On Sat, Apr 30, 2022 at 7:18 PM H. Nikolaus Schaller <[email protected]> wrote:
> > Am 30.04.2022 um 17:36 schrieb Arnd Bergmann <[email protected]>:
> >
> >
> > I suppose this could be anywhere then. The backtrace seems to point
> > to re-enabling interupts in do_work_pending, so something probably
> > accessed DMA memory asynchronously.
>
> Yes. I now (or still) sometimes see the same omap l3 irq issue when plugging in/out the USB/OTG
> cable. Not with a kernel panic, but in the same driver omap_l3_smx.c.
> This happens even if the wl1251 driver is removed.

Is this also a regression, or did it happen before the vmap-stack
change? If this only
appeared now, then this points to another bug somewhere that you
should find using
CONFIG_DMA_API_DEBUG.

I think what is going on here is that your platform is able to detect
the broken DMA
because of the l3 interrupt handler telling the kernel about it, when
on other platforms
we would see either silent data corruption or a DMA that never reaches
its target.

Arnd

2022-05-03 08:46:31

by Ard Biesheuvel

[permalink] [raw]
Subject: Re: kernel panic with v5.18-rc1 on OpenPandora (only)

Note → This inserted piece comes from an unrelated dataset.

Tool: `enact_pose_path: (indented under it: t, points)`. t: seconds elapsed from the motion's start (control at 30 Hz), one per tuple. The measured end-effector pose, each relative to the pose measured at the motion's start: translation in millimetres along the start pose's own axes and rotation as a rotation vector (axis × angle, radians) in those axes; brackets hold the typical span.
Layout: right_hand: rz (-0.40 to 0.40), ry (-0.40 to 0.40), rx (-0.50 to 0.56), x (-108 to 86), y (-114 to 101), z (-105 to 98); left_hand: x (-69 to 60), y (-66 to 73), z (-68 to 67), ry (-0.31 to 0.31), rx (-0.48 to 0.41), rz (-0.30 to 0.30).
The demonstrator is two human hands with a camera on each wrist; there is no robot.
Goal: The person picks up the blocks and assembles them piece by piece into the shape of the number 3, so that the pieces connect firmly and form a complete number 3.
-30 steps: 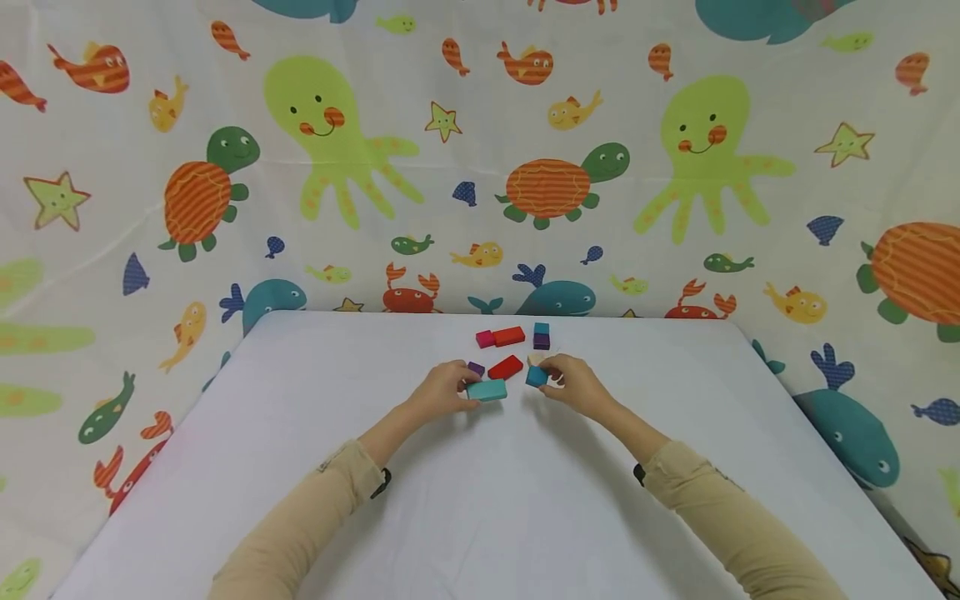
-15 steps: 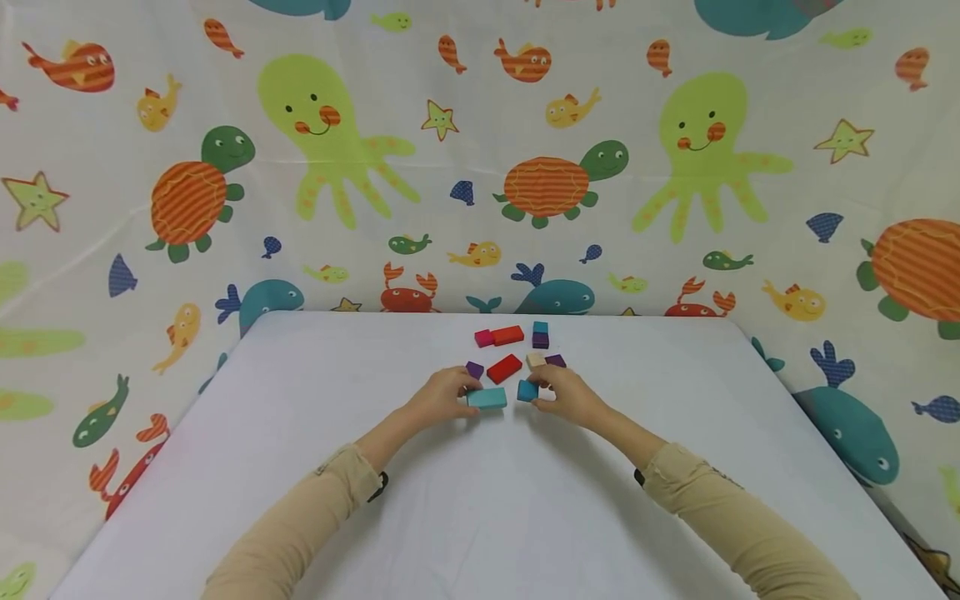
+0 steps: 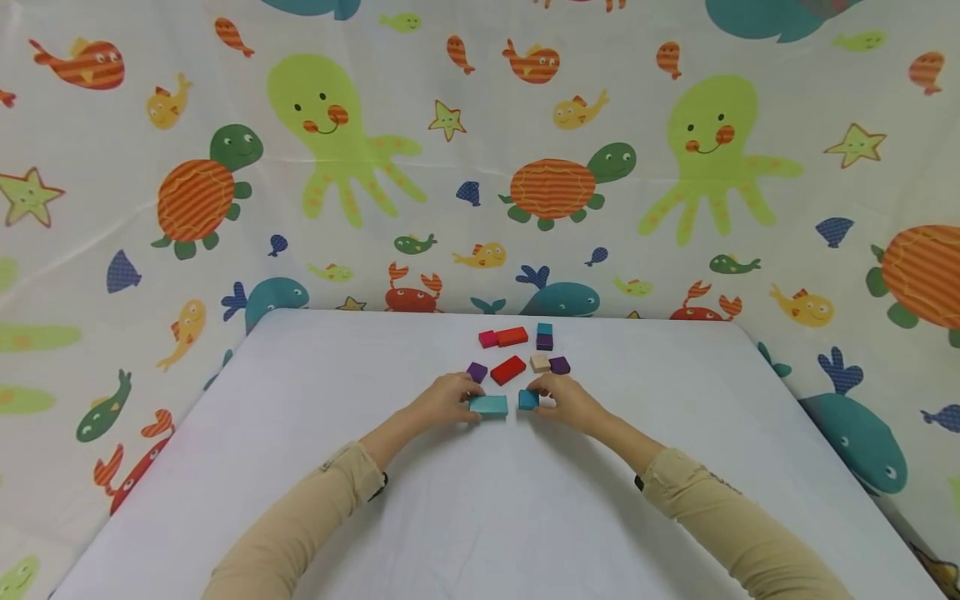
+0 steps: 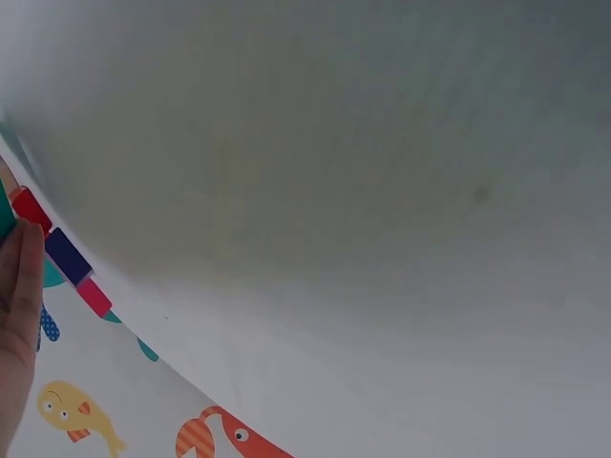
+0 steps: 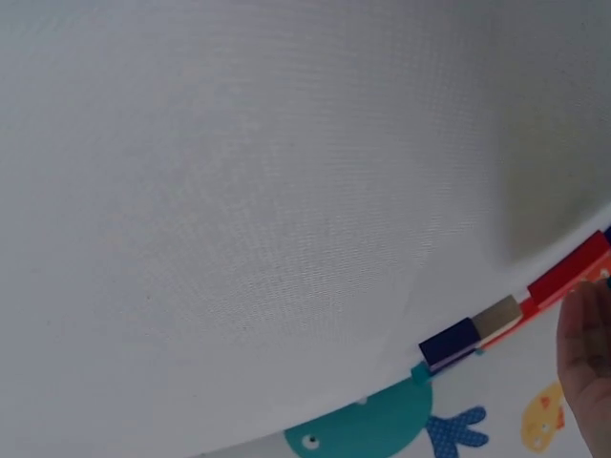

On Sat, 30 Apr 2022 at 20:48, Arnd Bergmann <[email protected]> wrote:
>
> On Sat, Apr 30, 2022 at 7:18 PM H. Nikolaus Schaller <[email protected]> wrote:
> > > Am 30.04.2022 um 17:36 schrieb Arnd Bergmann <[email protected]>:
> > >
> > >
> > > I suppose this could be anywhere then. The backtrace seems to point
> > > to re-enabling interupts in do_work_pending, so something probably
> > > accessed DMA memory asynchronously.
> >
> > Yes. I now (or still) sometimes see the same omap l3 irq issue when plugging in/out the USB/OTG
> > cable. Not with a kernel panic, but in the same driver omap_l3_smx.c.
> > This happens even if the wl1251 driver is removed.
>
> Is this also a regression, or did it happen before the vmap-stack
> change? If this only
> appeared now, then this points to another bug somewhere that you
> should find using
> CONFIG_DMA_API_DEBUG.
>
> I think what is going on here is that your platform is able to detect
> the broken DMA
> because of the l3 interrupt handler telling the kernel about it, when
> on other platforms
> we would see either silent data corruption or a DMA that never reaches
> its target.
>

I wonder if we could narrow this down by adding the possibility to use
IRQ stacks in the linear map, while using vmap'ed task stacks.

2022-05-03 13:02:31

by Arnd Bergmann

[permalink] [raw]
Subject: Re: kernel panic with v5.18-rc1 on OpenPandora (only)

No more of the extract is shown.